Секретный дьяк, или Язык для потерпевших кораблекрушение | страница 44
Вздохнул, еще выпил рюмку.
Кириллов Иван Кириллович, сенатский секретарь, открыл недавно по секрету, что в бумагах царя уже несколько лет лежит проект о разыскании свободного морского пути от Двины-реки до самого Амурского устья и до Китая. Не зря, не зря приглядывается государь к востоку. Твердолобую Европу не обхитришь, к большому океану сквозь нее не проскочишь. Значит, остается Сибирь.
Заныло сердце.
Боялся, ткнет однажды государь прокуренным желтым пальцем: а ты, дескать, почему здесь, Матвеев? Почему тебе не сходить в Сибирь?… Знал: если ткнет пальцем, не откажешься. Это ведь только Волотька Атласов ничего не боялся, скор был на ногу. Сегодня здесь, завтра там. Пушку на санки и пошел до края земли. Где остановился, там и окружил себя стенами. А где остановился, там ему и добыча… Любил добычу… За то и был зарезан своими же казаками… Жалко Волотьку Атласова, он, Матвеев, большие виды имел на него. Знать бы, кто зарезал казачьего голову?
Вздохнул.
Сказал, поднимаясь:
— Готовь, матушка, письмо маиору. Кажется мне, что скоро будем иметь оказию.

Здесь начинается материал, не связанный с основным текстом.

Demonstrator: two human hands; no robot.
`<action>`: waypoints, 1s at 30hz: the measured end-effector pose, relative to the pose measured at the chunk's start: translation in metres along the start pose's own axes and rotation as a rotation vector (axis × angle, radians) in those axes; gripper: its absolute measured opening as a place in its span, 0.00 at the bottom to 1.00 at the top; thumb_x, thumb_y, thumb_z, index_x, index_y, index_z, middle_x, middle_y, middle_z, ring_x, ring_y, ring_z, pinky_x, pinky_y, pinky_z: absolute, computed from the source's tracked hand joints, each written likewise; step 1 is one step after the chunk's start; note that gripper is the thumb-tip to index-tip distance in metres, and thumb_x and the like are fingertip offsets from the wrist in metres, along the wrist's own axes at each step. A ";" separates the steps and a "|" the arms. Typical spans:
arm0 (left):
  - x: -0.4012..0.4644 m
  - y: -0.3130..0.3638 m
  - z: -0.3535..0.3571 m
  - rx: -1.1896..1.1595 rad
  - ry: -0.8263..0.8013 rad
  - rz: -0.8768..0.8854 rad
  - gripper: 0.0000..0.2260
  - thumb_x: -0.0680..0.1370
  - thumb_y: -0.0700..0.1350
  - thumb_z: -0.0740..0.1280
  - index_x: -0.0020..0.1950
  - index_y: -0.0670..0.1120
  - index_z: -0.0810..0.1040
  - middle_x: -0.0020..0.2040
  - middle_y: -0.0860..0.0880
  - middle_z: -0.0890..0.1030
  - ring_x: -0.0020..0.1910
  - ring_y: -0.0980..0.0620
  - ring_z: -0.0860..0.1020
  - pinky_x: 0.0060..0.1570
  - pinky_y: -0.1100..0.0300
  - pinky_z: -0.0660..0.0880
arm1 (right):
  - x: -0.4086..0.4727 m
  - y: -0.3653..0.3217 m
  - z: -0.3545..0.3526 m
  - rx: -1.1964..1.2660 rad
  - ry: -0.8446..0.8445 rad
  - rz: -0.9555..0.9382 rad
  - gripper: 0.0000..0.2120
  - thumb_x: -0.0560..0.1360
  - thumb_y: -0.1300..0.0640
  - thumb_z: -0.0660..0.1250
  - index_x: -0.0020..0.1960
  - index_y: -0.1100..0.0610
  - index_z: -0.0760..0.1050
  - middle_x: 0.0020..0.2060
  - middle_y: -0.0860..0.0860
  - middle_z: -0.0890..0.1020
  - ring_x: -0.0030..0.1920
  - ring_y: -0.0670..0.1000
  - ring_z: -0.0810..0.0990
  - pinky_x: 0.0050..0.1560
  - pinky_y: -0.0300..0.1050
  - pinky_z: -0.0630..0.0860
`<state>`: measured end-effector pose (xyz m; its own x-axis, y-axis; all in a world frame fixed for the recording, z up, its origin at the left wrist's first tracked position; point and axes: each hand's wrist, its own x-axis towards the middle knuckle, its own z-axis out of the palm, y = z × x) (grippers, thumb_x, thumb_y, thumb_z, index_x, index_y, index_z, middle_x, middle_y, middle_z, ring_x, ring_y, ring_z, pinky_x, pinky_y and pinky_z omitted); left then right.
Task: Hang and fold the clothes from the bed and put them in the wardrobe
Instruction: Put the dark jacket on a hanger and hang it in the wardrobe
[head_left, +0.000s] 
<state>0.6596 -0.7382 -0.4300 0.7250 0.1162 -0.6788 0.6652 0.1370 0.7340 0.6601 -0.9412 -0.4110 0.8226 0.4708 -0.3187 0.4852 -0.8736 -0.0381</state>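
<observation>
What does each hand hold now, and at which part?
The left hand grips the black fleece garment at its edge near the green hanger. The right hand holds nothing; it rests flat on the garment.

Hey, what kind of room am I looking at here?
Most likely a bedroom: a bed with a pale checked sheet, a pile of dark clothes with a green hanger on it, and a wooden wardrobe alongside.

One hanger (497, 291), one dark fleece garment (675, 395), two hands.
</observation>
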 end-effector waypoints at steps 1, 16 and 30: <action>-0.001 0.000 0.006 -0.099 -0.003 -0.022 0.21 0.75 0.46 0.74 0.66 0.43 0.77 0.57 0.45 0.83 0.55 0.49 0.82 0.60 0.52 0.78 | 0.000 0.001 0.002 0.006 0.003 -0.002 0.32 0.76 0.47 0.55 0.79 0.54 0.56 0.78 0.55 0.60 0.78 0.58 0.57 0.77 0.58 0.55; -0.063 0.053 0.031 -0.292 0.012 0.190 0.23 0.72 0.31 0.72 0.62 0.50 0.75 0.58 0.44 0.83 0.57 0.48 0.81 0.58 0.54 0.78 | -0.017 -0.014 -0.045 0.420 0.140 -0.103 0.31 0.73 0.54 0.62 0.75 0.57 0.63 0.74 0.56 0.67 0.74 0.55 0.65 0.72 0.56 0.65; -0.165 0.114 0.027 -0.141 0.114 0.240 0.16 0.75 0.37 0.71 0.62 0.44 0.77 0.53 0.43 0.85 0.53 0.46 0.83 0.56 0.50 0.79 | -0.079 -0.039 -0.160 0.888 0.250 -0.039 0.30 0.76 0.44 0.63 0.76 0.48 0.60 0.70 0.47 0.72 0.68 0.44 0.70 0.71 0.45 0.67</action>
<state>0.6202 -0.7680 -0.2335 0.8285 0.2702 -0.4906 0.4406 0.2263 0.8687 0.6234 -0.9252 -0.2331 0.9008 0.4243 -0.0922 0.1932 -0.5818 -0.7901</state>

Сказал, будто грех какой отпустил сестре.
Глава IV. Путь в Апонию
И появилась в жизни Ивана тайна.
Ветра вой, стужа в ночи, зимний Санкт-Петербурх занесен снегом, ветром просвистан, отпет воем собак, а в доме соломенной вдовы тепло, в свете свечей изразцы печные мерцают, как сахарные, в печи угольки потрескивают. Может, к гостю…
Впрочем, откуда бы поздний гость?
Соломенная вдова Саплина, уютно укутав ноги в меховую полость, рассеянно слушала чтение Ивана. Письмо маиору давно было сочинено и отдано думному дьяку, он о нем больше не говорил. Оставалось ждать, что и делала терпеливая вдова, рассеянно прислушиваясь к легкому всхрапыванию девки Нюшки, подремывающей за тонкой стеной — вдруг что понадобится барыне?
— «Изобильно в том Сибирском царстве зверей всяких. Соболи дорогие, лисицы черные, красные, и иного зверья бесчисленно…»
Читал Иван вдумчиво.
— «И в том же Сибирском царстве люди разноязычии. Первыи — татары, потом вогуличи, остяки, самоядь всякая, лопане, тунгусы, киргизы, колмаки, якуты, мундуки, шиляги, гаритили, имбаты, зеншаки, сымцы, аринцы, моторцы, точинцы, саянцы, чаландасцы, камасирцы…» И иных много, — сокращал чтение Иван.
— Придумываешь!.. — корила, дивясь, вдова. — Какие такие имбаты? Такое вслух произнести стыдно. Какие сымцы? Лопане какие? Зачем так не по-людски?
Задумывалась:
— Татар, тех знаю. И слышала, сколько сгибло татар, когда каналы вели! Государь велел в срок сделать все тяжелые работы, их и сделали в срок. Татары, они ведь жилистые. Все что-то лопочут, вроде как сердятся, но грузы всякие таскали как лошади.